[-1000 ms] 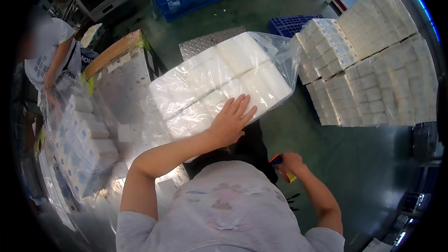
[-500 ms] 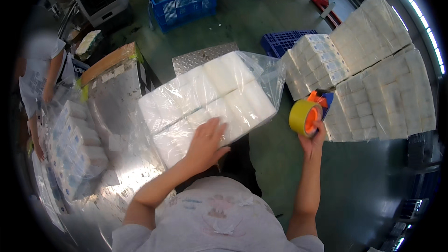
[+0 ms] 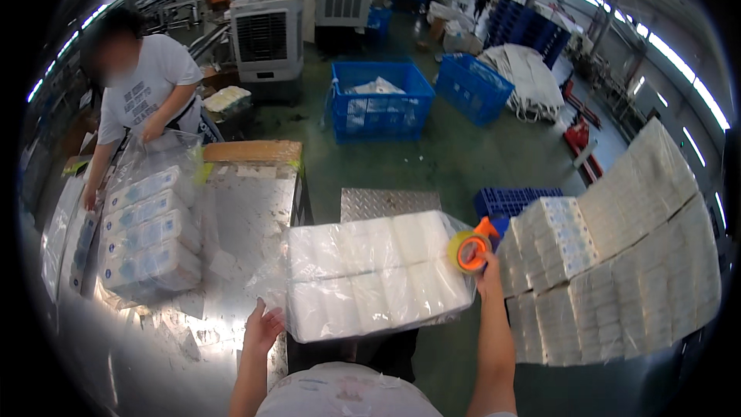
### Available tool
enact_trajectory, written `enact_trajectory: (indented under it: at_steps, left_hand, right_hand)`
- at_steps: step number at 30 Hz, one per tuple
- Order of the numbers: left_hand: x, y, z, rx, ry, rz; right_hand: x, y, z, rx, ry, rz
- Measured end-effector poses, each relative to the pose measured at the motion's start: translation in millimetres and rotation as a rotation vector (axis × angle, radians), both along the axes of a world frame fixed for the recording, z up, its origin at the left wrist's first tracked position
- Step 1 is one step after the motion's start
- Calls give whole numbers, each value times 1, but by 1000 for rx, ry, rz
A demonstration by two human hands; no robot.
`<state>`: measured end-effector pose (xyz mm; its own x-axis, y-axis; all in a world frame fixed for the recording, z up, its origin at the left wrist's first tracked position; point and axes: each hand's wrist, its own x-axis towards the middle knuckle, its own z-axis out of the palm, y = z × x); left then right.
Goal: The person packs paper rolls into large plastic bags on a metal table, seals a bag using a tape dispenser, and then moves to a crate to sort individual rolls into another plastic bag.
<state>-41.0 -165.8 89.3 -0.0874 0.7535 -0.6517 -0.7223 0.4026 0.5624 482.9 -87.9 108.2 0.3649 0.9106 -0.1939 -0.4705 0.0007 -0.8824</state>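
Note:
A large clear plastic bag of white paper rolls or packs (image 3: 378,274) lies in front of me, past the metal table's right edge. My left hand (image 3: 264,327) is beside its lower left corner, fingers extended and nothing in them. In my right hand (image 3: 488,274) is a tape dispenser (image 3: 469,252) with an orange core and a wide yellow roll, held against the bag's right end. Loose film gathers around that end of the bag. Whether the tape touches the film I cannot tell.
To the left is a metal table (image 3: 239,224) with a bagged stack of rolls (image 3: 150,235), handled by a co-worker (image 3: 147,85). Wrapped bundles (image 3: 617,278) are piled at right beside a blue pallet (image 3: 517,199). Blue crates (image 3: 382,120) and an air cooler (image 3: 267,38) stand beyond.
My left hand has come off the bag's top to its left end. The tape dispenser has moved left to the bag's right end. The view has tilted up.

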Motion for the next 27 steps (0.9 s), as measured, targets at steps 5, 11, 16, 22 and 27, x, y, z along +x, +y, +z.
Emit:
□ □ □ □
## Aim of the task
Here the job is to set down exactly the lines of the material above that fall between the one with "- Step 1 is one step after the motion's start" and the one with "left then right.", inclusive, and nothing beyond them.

## Solved exercise
- Step 1 is one step after the motion's start
- Calls give whole numbers, each value times 1, but by 1000 for rx, ry, rz
A demonstration by two human hands; no robot.
`<state>`: measured end-effector pose (xyz mm; its own x-axis, y-axis; all in a world frame fixed for the recording, z up, its origin at the left wrist's first tracked position; point and axes: each hand's wrist, its own x-axis towards the middle knuckle, its own z-axis out of the palm, y = z × x); left then right.

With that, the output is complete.